**Problem requirements**
Below are some entries. Repeat exactly the lines from the one with "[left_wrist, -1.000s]" through the one with "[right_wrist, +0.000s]", and only those.

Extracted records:

═══

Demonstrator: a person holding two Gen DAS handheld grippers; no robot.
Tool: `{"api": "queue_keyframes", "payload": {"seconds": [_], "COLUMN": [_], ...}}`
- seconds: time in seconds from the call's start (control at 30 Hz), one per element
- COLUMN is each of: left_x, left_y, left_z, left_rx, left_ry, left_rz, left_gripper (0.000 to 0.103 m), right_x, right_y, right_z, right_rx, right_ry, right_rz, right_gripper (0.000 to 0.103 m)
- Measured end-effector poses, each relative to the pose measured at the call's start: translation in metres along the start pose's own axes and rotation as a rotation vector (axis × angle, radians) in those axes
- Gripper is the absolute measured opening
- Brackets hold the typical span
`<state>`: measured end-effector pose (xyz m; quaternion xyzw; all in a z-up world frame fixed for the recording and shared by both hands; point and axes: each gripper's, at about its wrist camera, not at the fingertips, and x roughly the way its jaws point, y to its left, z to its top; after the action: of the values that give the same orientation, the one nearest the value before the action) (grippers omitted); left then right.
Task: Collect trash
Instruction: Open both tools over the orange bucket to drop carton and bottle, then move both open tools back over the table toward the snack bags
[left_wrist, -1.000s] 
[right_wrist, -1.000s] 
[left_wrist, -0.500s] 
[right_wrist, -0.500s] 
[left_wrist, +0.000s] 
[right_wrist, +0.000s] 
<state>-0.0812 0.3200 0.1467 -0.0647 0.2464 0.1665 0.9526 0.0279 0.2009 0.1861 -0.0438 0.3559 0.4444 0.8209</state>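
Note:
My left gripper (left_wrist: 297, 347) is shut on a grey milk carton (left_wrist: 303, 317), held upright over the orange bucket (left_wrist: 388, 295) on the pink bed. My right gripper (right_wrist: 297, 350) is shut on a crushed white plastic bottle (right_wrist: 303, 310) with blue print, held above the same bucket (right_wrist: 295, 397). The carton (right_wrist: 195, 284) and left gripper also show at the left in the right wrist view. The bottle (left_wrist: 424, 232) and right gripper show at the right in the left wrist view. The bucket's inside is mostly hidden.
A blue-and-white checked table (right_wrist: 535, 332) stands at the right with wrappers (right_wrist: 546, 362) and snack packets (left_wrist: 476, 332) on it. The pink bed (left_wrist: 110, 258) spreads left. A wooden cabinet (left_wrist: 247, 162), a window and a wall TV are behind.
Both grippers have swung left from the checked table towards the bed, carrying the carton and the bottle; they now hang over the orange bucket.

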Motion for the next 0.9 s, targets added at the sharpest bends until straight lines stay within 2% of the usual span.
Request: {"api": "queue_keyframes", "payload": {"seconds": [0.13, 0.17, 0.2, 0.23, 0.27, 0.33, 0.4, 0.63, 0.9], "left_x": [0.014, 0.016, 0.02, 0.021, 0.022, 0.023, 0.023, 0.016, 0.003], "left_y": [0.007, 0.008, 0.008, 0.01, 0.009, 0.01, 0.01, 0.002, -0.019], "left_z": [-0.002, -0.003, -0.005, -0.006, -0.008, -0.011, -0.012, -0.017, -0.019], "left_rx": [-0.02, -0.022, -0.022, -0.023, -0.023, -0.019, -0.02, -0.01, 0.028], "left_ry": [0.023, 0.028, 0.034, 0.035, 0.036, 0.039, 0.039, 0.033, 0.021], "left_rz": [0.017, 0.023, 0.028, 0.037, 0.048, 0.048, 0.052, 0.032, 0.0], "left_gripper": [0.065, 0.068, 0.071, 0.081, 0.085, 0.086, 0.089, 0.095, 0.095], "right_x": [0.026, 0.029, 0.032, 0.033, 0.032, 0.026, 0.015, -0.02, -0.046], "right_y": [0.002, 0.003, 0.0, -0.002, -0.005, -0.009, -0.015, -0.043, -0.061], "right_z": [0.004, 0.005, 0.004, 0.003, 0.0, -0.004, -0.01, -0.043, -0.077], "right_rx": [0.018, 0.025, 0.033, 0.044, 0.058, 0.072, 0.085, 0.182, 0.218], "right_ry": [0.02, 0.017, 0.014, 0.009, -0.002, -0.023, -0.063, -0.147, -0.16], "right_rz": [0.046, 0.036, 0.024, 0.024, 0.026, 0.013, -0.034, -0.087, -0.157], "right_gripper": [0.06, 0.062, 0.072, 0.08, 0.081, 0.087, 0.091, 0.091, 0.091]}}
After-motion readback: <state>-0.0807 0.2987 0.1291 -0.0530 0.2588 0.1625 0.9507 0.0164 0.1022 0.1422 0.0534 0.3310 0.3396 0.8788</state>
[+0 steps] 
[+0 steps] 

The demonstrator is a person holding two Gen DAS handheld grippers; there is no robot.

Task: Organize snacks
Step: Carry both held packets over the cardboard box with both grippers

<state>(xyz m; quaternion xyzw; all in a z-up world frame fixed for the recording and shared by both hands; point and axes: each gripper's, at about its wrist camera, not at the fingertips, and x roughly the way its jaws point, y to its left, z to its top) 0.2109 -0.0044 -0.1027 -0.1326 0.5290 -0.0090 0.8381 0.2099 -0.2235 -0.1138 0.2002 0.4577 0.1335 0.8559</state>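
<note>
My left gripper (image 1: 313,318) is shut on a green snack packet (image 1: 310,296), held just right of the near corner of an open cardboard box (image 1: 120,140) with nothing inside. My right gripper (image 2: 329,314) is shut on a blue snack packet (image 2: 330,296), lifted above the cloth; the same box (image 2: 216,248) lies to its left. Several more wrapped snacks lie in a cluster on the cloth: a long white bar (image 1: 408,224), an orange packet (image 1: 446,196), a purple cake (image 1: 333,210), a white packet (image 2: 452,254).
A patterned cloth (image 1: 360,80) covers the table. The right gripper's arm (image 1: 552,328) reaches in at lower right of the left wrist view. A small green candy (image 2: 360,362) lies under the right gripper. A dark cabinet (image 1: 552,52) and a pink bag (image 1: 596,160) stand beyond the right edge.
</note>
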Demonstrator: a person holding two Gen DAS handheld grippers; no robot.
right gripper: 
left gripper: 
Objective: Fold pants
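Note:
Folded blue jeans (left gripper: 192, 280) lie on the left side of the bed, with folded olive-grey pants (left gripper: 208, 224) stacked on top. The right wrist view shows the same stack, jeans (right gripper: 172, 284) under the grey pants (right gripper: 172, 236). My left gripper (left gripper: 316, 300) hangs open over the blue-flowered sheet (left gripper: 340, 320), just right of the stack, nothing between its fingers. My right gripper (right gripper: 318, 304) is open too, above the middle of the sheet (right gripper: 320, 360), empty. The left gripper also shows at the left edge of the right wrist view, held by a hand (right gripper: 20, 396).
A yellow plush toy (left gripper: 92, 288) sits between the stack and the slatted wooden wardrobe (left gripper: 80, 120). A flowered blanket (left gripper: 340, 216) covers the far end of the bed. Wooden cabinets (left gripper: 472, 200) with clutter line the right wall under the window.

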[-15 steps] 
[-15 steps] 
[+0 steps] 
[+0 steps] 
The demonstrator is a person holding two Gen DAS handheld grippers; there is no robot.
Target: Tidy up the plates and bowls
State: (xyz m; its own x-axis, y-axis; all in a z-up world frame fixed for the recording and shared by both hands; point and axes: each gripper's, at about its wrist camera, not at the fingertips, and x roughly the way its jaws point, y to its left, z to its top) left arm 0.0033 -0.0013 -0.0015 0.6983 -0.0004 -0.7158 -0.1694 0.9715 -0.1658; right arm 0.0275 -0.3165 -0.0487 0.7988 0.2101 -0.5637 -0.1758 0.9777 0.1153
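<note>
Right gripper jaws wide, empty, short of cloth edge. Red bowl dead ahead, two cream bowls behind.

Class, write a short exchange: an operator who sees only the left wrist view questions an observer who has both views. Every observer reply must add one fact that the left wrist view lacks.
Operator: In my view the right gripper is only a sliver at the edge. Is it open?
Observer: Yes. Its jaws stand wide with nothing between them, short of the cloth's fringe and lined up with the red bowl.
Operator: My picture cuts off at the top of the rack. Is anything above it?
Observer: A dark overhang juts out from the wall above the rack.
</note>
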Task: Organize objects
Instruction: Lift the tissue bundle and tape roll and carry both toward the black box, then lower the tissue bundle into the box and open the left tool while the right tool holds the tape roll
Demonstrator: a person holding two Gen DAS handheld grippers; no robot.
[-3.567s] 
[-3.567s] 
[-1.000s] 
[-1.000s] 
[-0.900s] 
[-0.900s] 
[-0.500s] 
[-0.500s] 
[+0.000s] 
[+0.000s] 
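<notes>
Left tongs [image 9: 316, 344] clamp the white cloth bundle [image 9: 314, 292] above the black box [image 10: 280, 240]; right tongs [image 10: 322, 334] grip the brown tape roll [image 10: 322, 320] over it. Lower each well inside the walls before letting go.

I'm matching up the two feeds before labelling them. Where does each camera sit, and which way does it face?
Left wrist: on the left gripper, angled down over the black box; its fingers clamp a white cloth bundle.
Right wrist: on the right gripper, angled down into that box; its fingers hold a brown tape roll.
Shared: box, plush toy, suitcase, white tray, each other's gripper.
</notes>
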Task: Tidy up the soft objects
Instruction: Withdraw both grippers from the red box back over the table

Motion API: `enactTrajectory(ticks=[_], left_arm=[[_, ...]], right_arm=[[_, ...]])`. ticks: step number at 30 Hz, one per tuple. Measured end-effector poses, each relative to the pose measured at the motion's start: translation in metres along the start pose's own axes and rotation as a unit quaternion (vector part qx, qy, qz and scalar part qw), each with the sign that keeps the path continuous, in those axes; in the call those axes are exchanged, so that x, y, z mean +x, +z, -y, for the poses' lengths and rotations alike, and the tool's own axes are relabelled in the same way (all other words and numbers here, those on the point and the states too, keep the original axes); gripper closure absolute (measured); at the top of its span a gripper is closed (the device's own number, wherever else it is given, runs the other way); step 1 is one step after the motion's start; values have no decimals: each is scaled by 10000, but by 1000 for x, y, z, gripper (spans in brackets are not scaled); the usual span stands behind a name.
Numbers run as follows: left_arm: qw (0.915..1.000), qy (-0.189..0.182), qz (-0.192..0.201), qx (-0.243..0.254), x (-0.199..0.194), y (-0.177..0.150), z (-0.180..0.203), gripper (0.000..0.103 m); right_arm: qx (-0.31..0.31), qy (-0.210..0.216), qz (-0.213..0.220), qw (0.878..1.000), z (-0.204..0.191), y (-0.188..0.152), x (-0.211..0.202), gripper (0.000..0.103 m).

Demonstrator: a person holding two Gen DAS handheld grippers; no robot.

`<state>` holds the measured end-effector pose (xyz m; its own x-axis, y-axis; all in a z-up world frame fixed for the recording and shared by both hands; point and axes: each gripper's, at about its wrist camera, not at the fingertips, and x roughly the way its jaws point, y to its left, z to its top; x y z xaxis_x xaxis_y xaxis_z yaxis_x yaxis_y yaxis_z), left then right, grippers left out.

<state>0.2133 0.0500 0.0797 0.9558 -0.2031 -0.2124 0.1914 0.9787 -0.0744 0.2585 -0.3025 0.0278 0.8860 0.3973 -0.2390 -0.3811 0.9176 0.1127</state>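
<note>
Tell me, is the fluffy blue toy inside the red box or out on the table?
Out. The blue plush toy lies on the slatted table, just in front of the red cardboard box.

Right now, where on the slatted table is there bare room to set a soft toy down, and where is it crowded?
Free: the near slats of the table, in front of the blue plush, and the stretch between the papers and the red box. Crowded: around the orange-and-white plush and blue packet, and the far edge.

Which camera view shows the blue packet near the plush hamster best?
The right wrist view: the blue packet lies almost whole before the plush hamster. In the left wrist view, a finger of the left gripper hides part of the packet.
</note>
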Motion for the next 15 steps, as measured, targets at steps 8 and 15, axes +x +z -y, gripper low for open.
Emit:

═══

**Exercise result**
[left_wrist, -1.000s] 
[right_wrist, -1.000s] 
[left_wrist, -0.500s] 
[right_wrist, -0.500s] 
[left_wrist, +0.000s] 
[right_wrist, +0.000s] 

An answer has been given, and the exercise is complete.